# Categorical Word Frequencies


Within this notebook, we'll explore some text data and compile the top N most frequently occuring terms within categorical groups.

### Import dependencies

In [None]:
import pandas as pd
import math
import matplotlib.pyplot as plt
from matplotlib import gridspec

### Load text dataset from SKlearn's [`fetch_20newsgroups`](https://scikit-learn.org/0.19/datasets/twenty_newsgroups.html)

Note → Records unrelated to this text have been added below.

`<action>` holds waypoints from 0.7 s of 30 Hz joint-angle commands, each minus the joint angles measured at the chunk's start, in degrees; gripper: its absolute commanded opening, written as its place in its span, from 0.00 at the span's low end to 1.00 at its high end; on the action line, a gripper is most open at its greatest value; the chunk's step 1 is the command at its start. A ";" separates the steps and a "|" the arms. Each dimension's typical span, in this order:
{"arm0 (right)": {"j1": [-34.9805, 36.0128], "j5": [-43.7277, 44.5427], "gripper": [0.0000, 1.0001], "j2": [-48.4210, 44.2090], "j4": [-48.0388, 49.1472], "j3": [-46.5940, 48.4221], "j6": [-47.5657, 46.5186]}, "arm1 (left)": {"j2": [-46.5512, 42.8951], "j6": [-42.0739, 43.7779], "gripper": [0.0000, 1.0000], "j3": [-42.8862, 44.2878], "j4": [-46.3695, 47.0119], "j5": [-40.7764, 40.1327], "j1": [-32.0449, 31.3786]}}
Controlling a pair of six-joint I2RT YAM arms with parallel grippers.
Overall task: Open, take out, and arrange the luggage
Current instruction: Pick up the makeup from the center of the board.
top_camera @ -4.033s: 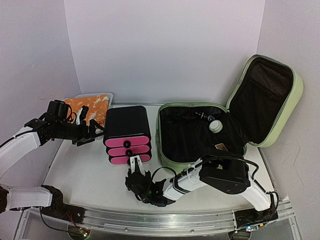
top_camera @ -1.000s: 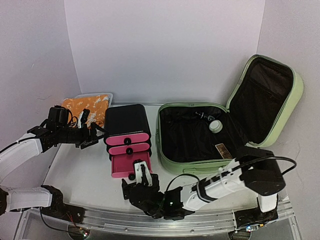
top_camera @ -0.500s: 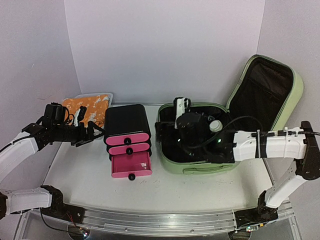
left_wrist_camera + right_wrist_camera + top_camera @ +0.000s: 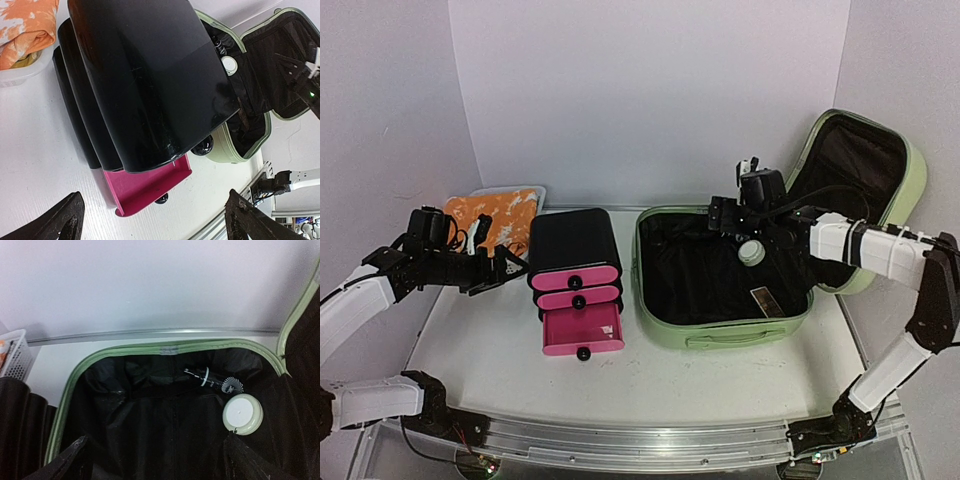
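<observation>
The right gripper [image 4: 156, 455], fingers spread, hung above the luggage [image 4: 724, 334], whose white jar [image 4: 242, 413] lay inside just ahead and rightward

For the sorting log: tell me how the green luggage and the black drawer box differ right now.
Colour: the luggage has a light-green shell, the drawer box is black with pink fronts. Size: the luggage is clearly larger than the drawer box. State: the luggage lies with its lid swung up, while the drawer box has only its bottom drawer pulled out. Both sit on the table, partly open.
</observation>
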 commanded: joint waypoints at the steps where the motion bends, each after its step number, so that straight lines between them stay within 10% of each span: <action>1: -2.32 -2.87 0.89 4.75 -1.11 1.34 7.65 | -1.09 1.26 0.99 2.76 0.30 -0.46 -0.13; 21: -12.74 -0.52 0.98 17.74 10.83 0.92 25.53 | -3.24 5.44 0.99 2.04 -0.32 -2.52 -0.16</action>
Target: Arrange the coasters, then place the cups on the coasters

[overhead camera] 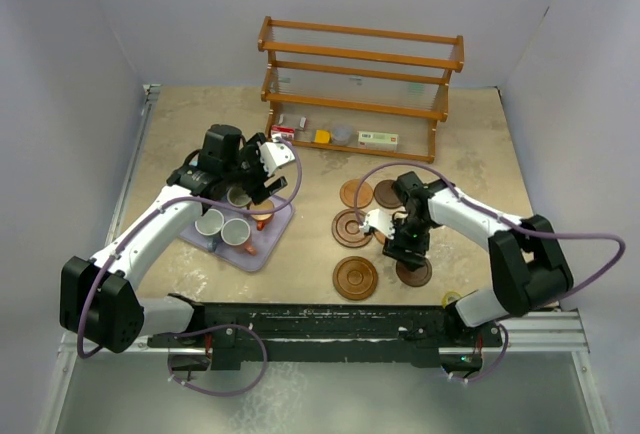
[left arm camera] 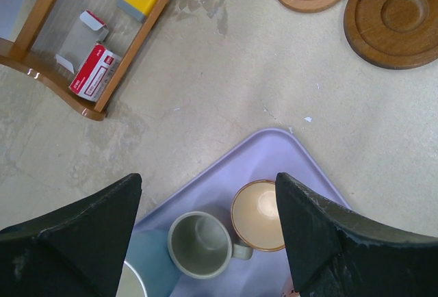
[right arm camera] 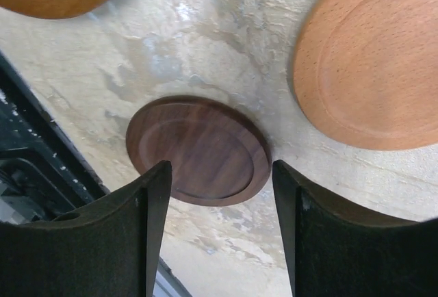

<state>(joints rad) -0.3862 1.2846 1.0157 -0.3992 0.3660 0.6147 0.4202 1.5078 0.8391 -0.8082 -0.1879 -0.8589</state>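
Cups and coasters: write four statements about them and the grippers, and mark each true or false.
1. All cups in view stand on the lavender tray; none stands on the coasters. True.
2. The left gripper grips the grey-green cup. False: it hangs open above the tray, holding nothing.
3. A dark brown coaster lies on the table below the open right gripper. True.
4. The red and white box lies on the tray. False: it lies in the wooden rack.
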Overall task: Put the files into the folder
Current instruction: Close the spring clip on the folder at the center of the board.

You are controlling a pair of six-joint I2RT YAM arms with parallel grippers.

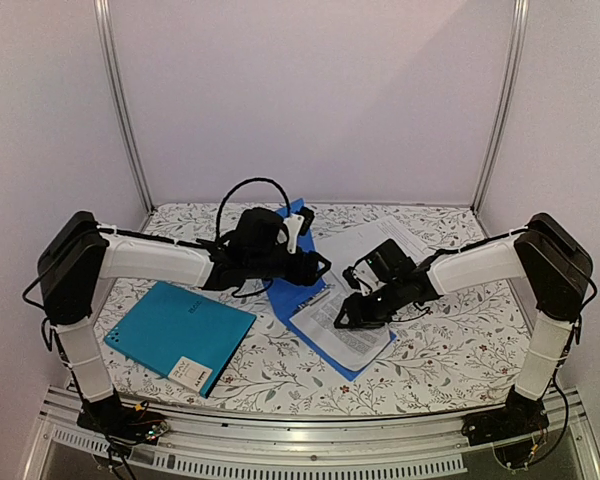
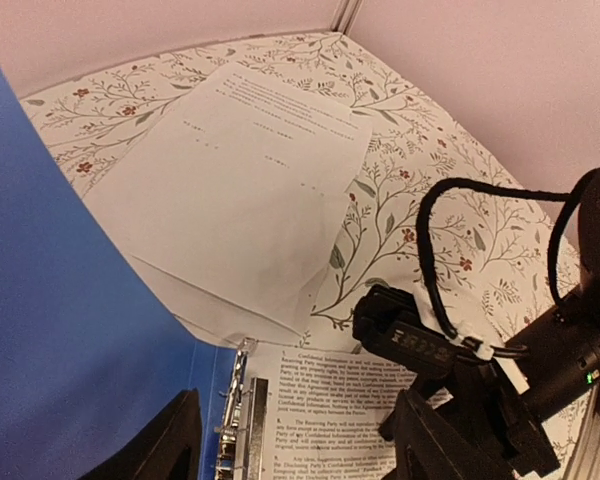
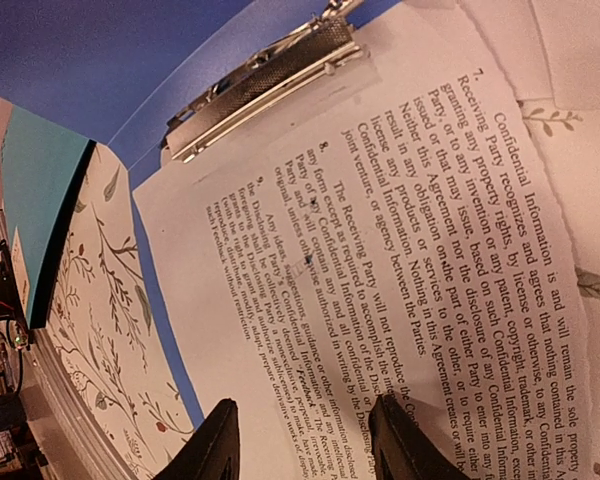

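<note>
We log two folders: blue folder (image 1: 283, 293), sheet (image 1: 340, 325) clipped inside; teal folder (image 1: 175, 330) shut. Second sheet (image 1: 365, 240) beside blue one; left gripper (image 2: 300, 440), right gripper (image 3: 310, 440) spread.

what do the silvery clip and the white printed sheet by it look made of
Silvery clip: probably metal, polished with a dotted-textured strip; it throws bright glints. White printed sheet: thin matte paper, judging by its ragged edge and glare-free look.

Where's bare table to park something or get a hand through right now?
Widest: front right, table between blue folder and the right arm's base. Narrow strip at the front between teal folder and blue folder. Back left corner behind the left arm is bare too. Crowded: centre, with left gripper, right gripper, printed sheet and loose sheet.
</note>
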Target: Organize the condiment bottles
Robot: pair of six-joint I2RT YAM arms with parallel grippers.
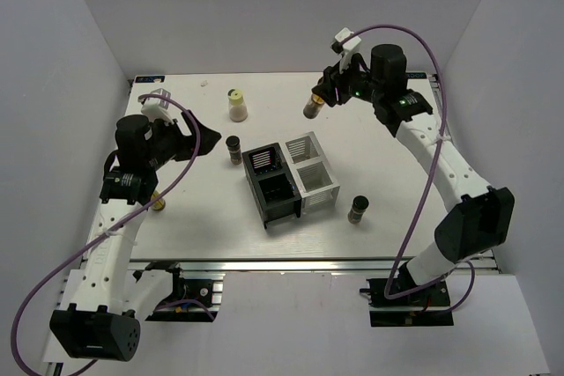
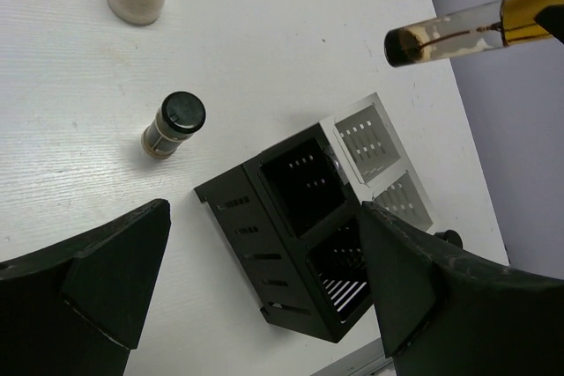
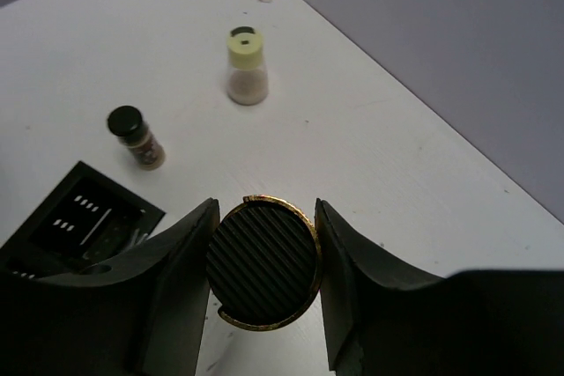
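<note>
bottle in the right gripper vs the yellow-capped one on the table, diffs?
The held bottle is in the air, its cap clamped in the right gripper; the yellow-capped bottle stands free on the table. The held bottle's cap is ribbed black, gold-rimmed; the yellow-capped bottle's is pale yellow. The held bottle looks clear with brown at its base; the yellow-capped bottle holds cream-white contents. Both are small capped cylinders.

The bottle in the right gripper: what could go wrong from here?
The right gripper holds the bottle only by its cap, in the air, so it may slip or swing. The organizer has narrow-looking cells; lowered off-centre, the bottle could catch a wall and shift it.
</note>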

SKlearn's [`fetch_20newsgroups`](https://scikit-learn.org/0.19/datasets/twenty_newsgroups.html) is a pre-compiled dataset that (as its name suggests) offers news data for 20 different categories.

In [None]:
from sklearn.datasets import fetch_20newsgroups

# define which categories we'd like to use
topic_categories = [
    'alt.atheism',
    'comp.graphics',
    'comp.sys.ibm.pc.hardware',
    'comp.windows.x',
    'misc.forsale',
    'rec.autos',
    'sci.space',
    'rec.motorcycles',
    'rec.sport.baseball',
    'sci.crypt']

# remove unnecessary components of each record to focus on just the 
# text body and filter by categories defined above
news = fetch_20newsgroups(remove=('headers', 'footers', 'quotes'), categories=topic_categories)

# documents
docs = news.data

# categories
cats = news.target

# Convert to pandas DataFrame
df = pd.DataFrame({"body": docs, "category": [news.target_names[x] for x in cats]})
df.head()

### How many documents per category?

In [None]:
df['category'].value_counts()

### Use pandas `apply` to broadcast the `split` function to every row's _body_ column

The pandas `apply` function broadcasts a function over all values of a particular column of a DataFrame (or a Series). Within the `apply` function, `lambda` is acting similar to a JavaScript _arrow_ function. It is an abbreviated way to write a function. Below, `body` represents each row's text value in the _body_ column, and `body.split()` splits the text string by spaces into a list of individual tokens.

In [None]:
df['body_tokens'] = df['body'].apply(lambda body : body.split())

df.head()

### Group dataframe by category and combine each record's list of tokens

Performing a _sum_ aggregation on a column that contains lists will merge the lists into one.

In [None]:
category_tokens = df.groupby('category')['body_tokens'].sum()
category_tokens

## Explore the number of tokens by category

Below we're computing 3 metrics:
1. **Number of tokens** - Calculated by simply finding the length of each category's list of tokens
2. **Number of _unique_ tokens** - Calculated by first reducing the list of tokens down to unique values using the `set` function, then finding the length
3. **Lexical Diversity** - Ratio of unique terms to total terms

In [None]:
explore_df = pd.DataFrame({"Total Number of Tokens": category_tokens.apply(lambda x: len(x)),
                        "Number of Unique Tokens": category_tokens.apply(lambda x: len(set(x)))})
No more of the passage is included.